El himno a la bondad del Padre misericordioso que
entonó David, inspirado por el
Espíritu Santo, se convirtió en maravillosa realidad "cuando se manifestó
la bondad de Dios nuestro Salvador y su amor a los hombres” (Tito III, 4), es decir, cuando Dios movido
por su infinita misericordia nos hizo el regalo de su Hijo.
III
Todo
esto es cuestión de creer, y más aún, cuestión de confianza. El proceso milagroso que Dios obra en la salvación de
cada uno de nosotros a costa de la sangre preciosísima de su Hijo, sólo exige
de nuestra parte esa disposición inicial que después se deja llevar por los
caminos de la divina gracia.
Y
aun resulta que ese buen espíritu nos lo da Él mismo y lo promete a todo el que
se lo pida. "Si vosotros, aunque malos, sabéis dar buenas cosas a vuestros
hijos, ¿cuánto más el Padre dará desde el cielo el Espíritu Santo (Vulgata:
espíritu bueno) a quienes se lo pidan” (Luc. XI, 13; cf. Sant. I, 5). Por lo
cual sólo carece de ese buen espíritu el que no quiere aceptar ese don de Dios,
o el que le opone el único obstáculo que lo impide: la desconfianza, la duda sobre
esa suavidad del Padre, que viene de su bondad y del amor infinito con que nos
ama. Faltar a esa confianza es fallar en la fe, pues entonces, ya no creemos en
el misterio de la Redención, según el cual Dios, el Padre, por puro amor, nos
dió su Hijo único (Juan III, 16).
Dudar de la misericordia de Dios es el pecado de Caín y de Judas. "Mi pecado es demasiado grande para que consiga perdón”,
gritó el primero hacia las peñas del desierto (Gén.
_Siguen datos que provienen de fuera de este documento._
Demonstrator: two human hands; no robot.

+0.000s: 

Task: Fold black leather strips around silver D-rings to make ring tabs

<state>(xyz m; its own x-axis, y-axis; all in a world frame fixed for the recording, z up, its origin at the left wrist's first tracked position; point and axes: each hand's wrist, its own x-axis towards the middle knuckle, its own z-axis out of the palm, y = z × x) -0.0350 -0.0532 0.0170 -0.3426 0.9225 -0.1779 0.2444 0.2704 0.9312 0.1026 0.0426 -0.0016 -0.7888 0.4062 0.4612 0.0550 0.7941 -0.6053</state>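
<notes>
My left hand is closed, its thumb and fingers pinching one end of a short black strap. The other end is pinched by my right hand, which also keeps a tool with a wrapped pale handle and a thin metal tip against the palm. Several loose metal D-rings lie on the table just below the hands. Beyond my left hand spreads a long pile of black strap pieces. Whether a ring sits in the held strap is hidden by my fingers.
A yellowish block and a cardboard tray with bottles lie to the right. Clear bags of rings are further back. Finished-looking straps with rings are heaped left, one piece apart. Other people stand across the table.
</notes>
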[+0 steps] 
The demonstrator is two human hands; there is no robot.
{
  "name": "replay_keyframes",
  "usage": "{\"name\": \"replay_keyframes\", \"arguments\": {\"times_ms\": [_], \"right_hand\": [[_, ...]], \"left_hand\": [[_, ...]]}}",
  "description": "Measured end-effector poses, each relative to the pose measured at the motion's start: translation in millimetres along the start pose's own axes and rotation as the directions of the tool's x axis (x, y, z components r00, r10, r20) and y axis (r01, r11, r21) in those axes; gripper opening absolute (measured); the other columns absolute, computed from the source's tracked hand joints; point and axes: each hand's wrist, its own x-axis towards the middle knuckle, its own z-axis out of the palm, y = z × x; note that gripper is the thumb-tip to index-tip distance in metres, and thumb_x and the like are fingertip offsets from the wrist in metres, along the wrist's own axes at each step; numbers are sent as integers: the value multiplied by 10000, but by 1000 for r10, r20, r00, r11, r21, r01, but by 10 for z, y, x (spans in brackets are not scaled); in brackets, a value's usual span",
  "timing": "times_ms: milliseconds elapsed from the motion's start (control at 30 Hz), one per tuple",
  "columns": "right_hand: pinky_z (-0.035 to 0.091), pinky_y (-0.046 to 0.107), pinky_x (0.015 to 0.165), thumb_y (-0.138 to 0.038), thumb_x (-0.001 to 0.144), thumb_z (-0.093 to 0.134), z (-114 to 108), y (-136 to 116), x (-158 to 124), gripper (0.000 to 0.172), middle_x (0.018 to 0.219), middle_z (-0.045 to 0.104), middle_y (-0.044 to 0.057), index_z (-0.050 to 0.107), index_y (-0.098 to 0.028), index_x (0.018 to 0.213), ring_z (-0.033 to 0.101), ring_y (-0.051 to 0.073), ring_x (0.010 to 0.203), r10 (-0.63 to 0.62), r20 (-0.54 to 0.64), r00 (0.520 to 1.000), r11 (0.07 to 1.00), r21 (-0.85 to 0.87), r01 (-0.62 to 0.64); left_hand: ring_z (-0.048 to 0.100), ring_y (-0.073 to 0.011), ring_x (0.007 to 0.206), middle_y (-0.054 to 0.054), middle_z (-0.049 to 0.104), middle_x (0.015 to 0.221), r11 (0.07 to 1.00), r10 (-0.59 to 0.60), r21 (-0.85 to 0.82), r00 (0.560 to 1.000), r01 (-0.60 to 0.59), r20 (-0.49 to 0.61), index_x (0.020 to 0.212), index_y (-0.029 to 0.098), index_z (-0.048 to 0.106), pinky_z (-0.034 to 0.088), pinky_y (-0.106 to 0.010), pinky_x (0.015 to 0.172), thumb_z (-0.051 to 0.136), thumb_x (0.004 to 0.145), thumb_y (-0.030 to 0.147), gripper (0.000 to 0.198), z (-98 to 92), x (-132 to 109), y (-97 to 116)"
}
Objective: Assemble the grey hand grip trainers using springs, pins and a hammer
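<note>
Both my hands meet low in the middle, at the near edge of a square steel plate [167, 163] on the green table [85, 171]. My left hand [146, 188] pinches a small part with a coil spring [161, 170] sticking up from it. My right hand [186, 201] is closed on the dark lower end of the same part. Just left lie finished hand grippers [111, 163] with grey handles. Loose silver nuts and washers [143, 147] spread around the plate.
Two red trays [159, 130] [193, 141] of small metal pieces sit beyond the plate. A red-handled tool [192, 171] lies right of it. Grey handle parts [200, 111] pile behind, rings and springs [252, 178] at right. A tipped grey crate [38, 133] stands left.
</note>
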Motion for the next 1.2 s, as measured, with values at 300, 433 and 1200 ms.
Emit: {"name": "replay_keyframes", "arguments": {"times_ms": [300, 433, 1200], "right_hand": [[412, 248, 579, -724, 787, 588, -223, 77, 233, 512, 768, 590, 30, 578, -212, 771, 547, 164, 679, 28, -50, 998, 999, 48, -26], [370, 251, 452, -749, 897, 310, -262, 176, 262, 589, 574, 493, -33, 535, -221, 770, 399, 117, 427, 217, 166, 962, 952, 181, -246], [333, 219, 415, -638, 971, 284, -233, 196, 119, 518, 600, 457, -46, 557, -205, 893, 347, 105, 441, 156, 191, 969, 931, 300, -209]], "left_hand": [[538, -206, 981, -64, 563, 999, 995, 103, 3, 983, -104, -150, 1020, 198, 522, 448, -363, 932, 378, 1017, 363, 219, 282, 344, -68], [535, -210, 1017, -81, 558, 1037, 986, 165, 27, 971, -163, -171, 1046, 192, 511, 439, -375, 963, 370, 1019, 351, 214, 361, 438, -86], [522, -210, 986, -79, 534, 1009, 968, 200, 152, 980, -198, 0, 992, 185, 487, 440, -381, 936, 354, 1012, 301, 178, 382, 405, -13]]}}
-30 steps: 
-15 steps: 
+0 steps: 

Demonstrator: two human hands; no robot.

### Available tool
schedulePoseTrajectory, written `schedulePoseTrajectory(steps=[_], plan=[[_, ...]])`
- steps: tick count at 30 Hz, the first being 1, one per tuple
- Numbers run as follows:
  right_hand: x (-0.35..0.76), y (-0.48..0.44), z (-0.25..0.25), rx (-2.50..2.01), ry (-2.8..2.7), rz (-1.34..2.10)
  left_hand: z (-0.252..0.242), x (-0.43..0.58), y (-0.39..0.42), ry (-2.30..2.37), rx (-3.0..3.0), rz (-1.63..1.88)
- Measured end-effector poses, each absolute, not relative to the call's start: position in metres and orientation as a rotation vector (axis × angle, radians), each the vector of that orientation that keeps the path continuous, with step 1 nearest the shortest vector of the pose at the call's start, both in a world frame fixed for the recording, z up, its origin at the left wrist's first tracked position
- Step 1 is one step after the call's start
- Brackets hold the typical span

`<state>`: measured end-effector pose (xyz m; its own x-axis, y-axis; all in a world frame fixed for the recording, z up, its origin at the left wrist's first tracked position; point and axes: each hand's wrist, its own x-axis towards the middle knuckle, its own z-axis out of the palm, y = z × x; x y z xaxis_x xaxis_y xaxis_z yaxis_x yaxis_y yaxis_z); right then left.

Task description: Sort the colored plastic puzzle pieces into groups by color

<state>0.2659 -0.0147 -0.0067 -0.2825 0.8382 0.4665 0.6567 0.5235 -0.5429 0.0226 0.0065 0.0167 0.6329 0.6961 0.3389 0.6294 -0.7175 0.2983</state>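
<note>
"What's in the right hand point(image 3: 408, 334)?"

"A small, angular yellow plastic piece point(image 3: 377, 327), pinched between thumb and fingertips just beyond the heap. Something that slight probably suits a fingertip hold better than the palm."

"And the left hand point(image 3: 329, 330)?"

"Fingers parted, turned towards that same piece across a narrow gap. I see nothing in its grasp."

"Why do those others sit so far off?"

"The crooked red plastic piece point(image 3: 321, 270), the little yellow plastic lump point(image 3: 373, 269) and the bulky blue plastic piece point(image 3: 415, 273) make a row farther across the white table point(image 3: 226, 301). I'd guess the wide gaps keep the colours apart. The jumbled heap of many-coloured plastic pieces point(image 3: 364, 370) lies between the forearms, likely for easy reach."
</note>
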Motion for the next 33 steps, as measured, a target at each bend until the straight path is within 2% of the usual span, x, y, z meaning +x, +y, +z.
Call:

IV, 13), y siguió errando como vagabundo por el orbe
desconocido, temiendo que alguien le diera muerte. El segundo devolvió las
treinta monedas a los Sumos Sacerdotes y se ahorcó (Mat. XXVII, 3-4), porque su pecado le parecía imperdonable. Los dos
desgraciados no sabían o no querían saber que dudar de la misericordia es
impedirla, pues el Padre celestial la concede en la medida en que confiamos en
ella.
Cristo
confirma la extrema bondad del Padre misericordioso en la parábola del hijo pródigo. Estando
el hijo todavía lejos, lo vió el padre, y se le enternecieron las entrañas de
tal manera, que corriendo a su encuentro, le cayó sobre el cuello y lo cubrió
de besos (Luc. XV, 20). Jesús revela en esta parábola, más real que cualquier
historia, los más íntimos sentimientos de su divino Padre, que lejos de entregarnos
al verdugo, sólo piensa en salvarnos.
Perder
la fe y la confianza en la misericordia de Dios es propio de los que no quieren
salvarse. Su postrer estado será peor que el primero (II Pedro
II, 20), porque rechazan la mano del que los ayuda y salva.
No
menos peligroso es el estado de quienes miran la misericordia del Padre como
una pequeñez. "El alma fiel sabe bien que el Señor perdona; mas lejos de
hallar en esa misericordia divina un motivo para dejarse llevar más libremente
al pecado, comprende que si el Señor la da a conocer es para estimular o
despertar la piedad sincera” (Desnoyers). ¡Ay de aquel que
desprecia la bondad de Dios o abusa de ella! ¡Dichosos todos los que confían en
ella con corazón sincero y recto! Porque "misericordioso y benigno es el
Señor, tardo en airarse y lleno de clemencia” (Sal. CII, 8).